### Brief:
The word "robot": say how many lines of the data below contain it, and give the number alone.

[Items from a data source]
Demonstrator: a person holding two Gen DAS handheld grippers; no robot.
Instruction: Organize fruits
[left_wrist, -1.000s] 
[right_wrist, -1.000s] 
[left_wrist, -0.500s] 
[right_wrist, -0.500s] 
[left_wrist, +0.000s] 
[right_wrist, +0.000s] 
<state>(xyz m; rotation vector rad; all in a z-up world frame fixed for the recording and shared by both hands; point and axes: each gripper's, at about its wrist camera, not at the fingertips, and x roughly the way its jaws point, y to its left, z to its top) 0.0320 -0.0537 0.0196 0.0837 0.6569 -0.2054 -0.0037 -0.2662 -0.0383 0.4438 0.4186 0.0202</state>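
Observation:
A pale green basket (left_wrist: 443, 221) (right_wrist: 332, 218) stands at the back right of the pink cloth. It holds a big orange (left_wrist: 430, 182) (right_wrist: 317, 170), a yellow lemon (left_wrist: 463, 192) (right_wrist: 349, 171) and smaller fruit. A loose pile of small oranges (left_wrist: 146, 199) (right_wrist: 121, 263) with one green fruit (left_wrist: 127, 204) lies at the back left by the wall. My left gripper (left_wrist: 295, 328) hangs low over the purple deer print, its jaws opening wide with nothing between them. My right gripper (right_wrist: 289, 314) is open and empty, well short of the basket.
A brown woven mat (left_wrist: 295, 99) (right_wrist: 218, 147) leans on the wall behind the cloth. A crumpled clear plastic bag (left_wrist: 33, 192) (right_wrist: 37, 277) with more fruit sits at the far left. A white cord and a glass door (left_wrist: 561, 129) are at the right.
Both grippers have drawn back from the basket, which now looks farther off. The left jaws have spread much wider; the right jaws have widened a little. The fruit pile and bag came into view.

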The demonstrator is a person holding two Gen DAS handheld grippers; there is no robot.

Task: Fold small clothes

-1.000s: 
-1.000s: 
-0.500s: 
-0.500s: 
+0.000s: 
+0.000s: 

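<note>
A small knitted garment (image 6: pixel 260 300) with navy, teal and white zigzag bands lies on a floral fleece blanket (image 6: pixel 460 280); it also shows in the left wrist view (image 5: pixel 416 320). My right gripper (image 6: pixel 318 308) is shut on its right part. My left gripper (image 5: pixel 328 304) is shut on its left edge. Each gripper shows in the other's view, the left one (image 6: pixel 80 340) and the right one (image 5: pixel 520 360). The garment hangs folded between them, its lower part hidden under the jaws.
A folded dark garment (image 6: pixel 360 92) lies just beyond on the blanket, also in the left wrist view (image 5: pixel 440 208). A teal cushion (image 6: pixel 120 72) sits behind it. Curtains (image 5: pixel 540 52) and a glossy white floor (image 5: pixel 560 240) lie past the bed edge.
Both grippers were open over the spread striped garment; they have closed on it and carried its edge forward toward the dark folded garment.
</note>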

### Response to this exercise:
2